ICN In-network caching can be achieved using three principles, i.e., democratic, uniform, and pervasive [16]. In the democratic principle, all network nodes have equal rights to publish contents if they have cached them already. In the uniform principle, a routing protocol may be used for all contents or all network nodes, if required. Pervasive principle demands that a cached content should be available/provided to all nodes in the network.
4. An Overview of Research Challenges
In this section, we provide the imperative ICN-based VANET challenges, as presented in Figure 2, that need to be addressed and resolved before the ICN deployment. The main goal is to grasp the attention of the ICN, SDN, Edge, and VANET research communities for merging these attractive models at one platform. The taxonomy of these models is presented in Figure 3, which is based on the papers [17,18,19,20].
In ICN, contents are forwarded hop-by-hop by in-network nodes, with each node holding three data structures, i.e., Pending Interest Table (PIT) that tracks records of the interfaces through which content requests arrive, Forwarding Information Base (FIB) that matches content names to the output interfaces, and Content Store (CS) which is used to cache contents locally [14].
4.1. SDN-Based Vehicular ICN
SDN carries a new idea to the Cloud [21] by presenting resource separation where all resources are assembled and supervised by software. Unlike legacy physical server model, SDN takes into account resource separation and allows for hardware resources as discrete and flexible elements. With the deployment of SDN, the concept of client-server system is exterminated, but only information of various hardware is coded and processed. The administrator of a Cloud architecture then deploys a particular client-server environment, for example, logical clients and servers, which brings a high level of flexibility to the Cloud environment. However, this phenomenon needs essential physical resources so that to connect various devices through a high-speed communications channel to deal with the physical disaggregation of resources [21].

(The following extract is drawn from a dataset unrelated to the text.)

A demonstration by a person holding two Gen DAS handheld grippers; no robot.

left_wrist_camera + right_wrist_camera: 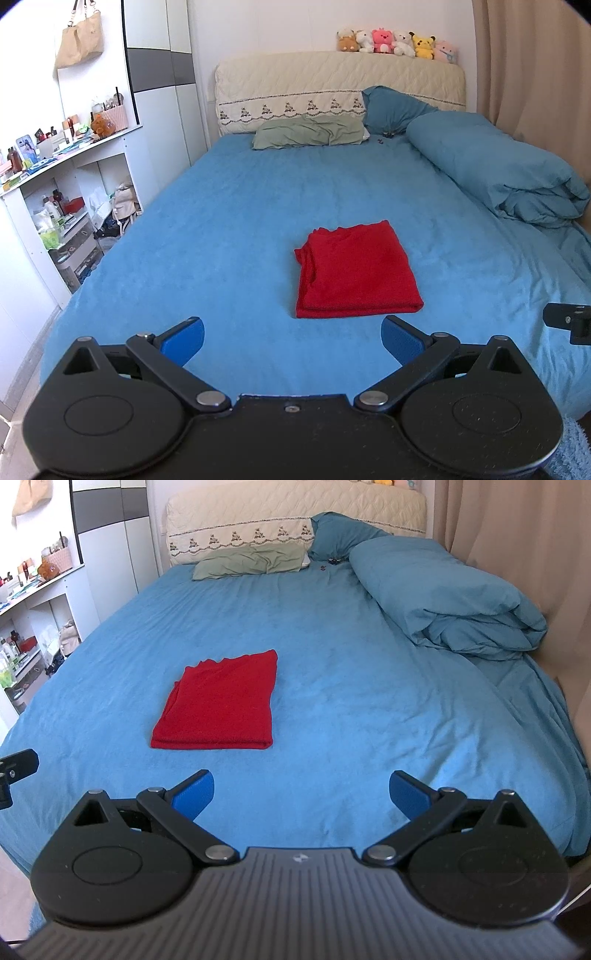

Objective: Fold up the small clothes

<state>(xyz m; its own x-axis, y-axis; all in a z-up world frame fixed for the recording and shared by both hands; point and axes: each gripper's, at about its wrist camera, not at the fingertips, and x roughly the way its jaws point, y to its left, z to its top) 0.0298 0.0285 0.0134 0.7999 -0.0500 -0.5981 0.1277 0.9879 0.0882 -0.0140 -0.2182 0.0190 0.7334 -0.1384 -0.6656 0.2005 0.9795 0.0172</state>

Moreover, SDN is an evolving idea that isolates data plane from control plane, where the controller collects information from network nodes and provides an abstract view of the network. In addition, all SDN applications can access the SDN controller, where the applications deploy various network services [20]. In the context of ICN-based VANET, SDN provides scalability, manageability, and a universal view of the network. Among different ICN modules, in-network caching is one of the most popular approach [22], which improves the content availability ratio and decreases the content retrieval delay. SDN is the most suitable choice for the cache improvement as it helps in distinguishing diverse kinds of cached contents. However, this linkage of ICN and SDN in the VANET environment is a challenging task due to vehicles’ mobility.
An SDN-based VANET scheme is proposed in [23], where different wireless nodes are considered as SDN switches, which share the network bandwidth in a centralized control plane. This technique seems suitable for the SDN-based VANET, but it does not consider the most promising paradigm, i.e., ICN. Thus, an intelligent and flexible method is required for the ICN-based VANET communication paradigm to share network resources with smooth content mobility and caching.
4.2. Cloud-Based Vehicular ICN
Unlike data processing/execution in a local area network (LAN), Cloud computing is a concept where computation depends on difference resources that are shared in a wide area network (WAN). Usually, the architecture of Cloud computing is based on across-the-board data centers connected together wherein users access their desired resources through the Internet [24]. At present, various companies such as Google, Microsoft, and Amazon exploit Cloud data centers [25] for caching a huge amount of records and hold prevalent service applications [26]. Because of the hardware and/or software constraints or reformation of security issues, it is indispensable to use data centers for storing records [25,26]. However, service provision in this situation becomes a crucial problem.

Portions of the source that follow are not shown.